● Exercise objective
Every line containing the word "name" is to be copied from the data below.

● Available data
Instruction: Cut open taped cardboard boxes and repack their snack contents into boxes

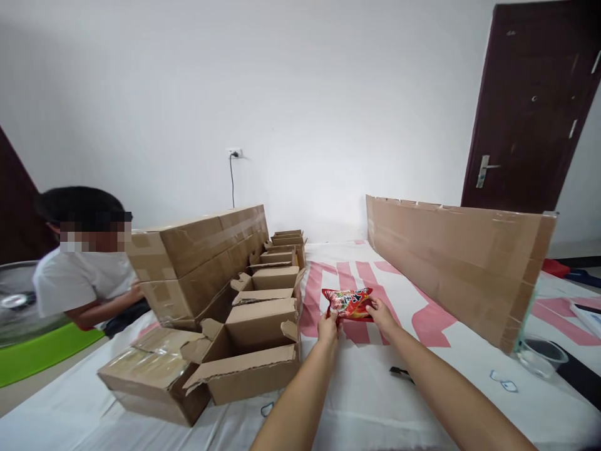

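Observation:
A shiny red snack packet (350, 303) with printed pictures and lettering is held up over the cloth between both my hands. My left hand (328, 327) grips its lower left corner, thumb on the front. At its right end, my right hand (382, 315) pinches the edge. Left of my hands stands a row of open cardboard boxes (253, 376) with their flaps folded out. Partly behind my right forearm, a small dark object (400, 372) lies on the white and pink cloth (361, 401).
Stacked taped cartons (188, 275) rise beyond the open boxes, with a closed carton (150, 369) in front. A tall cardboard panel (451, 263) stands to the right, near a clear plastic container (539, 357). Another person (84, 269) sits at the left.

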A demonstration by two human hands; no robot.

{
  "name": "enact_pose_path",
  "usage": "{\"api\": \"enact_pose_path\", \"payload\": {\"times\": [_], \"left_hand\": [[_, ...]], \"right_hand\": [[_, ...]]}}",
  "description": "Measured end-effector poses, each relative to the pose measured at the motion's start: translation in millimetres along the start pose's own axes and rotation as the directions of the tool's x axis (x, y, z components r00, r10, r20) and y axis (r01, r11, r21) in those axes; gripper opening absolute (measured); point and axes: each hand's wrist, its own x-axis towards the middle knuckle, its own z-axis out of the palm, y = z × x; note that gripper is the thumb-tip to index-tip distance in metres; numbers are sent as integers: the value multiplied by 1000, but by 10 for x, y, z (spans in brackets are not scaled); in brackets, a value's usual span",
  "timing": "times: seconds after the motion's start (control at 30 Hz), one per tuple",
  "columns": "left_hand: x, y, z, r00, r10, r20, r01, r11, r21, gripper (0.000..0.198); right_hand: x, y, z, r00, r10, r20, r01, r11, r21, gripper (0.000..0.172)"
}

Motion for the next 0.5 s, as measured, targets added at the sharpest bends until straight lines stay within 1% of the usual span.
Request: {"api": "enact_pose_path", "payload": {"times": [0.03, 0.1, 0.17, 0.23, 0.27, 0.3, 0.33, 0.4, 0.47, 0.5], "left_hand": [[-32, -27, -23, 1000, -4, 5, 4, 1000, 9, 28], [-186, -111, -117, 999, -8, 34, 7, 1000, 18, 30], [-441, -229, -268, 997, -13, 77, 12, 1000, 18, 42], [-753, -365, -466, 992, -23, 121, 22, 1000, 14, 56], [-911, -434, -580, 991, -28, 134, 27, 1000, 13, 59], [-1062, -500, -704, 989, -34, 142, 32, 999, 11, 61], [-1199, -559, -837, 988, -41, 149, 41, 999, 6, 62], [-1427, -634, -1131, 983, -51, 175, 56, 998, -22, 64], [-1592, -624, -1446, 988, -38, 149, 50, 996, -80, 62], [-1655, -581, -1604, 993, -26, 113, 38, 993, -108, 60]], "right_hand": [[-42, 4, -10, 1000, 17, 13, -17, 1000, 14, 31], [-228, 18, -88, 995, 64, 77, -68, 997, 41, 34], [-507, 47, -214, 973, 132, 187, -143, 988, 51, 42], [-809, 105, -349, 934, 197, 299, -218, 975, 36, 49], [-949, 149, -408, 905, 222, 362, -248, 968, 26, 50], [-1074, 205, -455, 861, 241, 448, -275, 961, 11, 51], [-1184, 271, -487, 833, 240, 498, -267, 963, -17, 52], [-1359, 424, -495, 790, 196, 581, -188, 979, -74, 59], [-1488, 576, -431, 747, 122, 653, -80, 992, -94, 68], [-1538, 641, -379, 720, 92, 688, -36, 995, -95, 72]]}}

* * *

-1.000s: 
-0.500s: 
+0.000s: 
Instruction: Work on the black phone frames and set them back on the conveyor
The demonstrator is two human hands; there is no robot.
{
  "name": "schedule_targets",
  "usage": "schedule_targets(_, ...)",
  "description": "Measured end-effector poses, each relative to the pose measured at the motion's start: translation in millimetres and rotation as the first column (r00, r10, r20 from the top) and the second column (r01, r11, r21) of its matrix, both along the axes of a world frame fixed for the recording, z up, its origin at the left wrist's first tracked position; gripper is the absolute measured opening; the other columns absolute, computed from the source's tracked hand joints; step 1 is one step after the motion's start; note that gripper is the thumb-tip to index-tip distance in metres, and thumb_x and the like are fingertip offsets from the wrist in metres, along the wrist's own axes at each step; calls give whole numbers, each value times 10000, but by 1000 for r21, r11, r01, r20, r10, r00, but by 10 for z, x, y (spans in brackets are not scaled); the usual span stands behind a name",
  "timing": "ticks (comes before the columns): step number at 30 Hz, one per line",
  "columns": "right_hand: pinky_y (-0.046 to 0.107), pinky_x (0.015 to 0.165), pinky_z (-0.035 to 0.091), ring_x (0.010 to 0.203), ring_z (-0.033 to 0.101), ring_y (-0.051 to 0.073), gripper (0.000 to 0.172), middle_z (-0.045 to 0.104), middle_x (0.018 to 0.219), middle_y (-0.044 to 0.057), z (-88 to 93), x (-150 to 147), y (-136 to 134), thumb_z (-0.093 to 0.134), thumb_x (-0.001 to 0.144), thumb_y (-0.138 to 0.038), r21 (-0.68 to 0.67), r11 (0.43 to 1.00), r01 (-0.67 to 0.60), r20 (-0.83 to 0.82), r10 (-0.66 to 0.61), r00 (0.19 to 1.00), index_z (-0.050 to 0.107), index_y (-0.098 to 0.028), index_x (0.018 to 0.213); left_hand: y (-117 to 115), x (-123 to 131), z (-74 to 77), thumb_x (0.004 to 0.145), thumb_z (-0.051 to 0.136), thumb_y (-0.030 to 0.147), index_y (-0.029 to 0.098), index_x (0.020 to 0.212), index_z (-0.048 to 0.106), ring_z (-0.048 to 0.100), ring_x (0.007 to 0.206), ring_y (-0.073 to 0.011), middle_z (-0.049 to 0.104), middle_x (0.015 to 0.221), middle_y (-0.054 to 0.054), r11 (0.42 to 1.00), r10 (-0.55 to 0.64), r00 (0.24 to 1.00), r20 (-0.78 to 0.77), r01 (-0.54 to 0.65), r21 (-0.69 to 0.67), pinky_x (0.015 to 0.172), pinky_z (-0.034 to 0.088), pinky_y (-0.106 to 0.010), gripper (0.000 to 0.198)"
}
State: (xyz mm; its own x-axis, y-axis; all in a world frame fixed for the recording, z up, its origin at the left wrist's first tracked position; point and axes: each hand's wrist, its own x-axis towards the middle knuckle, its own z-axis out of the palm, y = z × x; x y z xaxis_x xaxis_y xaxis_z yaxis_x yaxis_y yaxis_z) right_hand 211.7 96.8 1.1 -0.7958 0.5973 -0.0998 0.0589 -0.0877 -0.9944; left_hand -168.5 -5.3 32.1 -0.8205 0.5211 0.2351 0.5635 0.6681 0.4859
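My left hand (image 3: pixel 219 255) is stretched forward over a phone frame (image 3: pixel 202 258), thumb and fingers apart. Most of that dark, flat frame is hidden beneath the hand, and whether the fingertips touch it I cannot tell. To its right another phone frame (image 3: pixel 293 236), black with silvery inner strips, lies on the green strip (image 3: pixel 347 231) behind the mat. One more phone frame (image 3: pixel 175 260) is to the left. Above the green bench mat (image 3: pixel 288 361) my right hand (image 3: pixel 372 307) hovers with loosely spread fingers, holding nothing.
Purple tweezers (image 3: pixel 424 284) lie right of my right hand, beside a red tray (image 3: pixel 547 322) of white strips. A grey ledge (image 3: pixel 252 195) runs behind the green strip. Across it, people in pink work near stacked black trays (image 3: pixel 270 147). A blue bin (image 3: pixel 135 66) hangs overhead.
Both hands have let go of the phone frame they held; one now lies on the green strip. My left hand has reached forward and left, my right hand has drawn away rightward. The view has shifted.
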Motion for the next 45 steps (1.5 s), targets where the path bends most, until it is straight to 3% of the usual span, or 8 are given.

● Solution for this task
  "name": "enact_pose_path",
  "name": "schedule_targets",
  "description": "Measured end-effector poses, each relative to the pose measured at the motion's start: translation in millimetres and rotation as the first column (r00, r10, r20 from the top) and the second column (r01, r11, r21) of its matrix, both along the axes of a world frame fixed for the recording, z up, its origin at the left wrist's first tracked position; gripper is the absolute measured opening; the other columns absolute, computed from the source's tracked hand joints; step 1 is one step after the motion's start; note that gripper is the thumb-tip to index-tip distance in metres, and thumb_x and the like are fingertip offsets from the wrist in metres, along the wrist's own axes at each step; calls give whole numbers, each value times 10000, but by 1000 for r21, r11, r01, r20, r10, r00, but by 10 for z, x, y (spans in brackets are not scaled); the usual span stands behind a name",

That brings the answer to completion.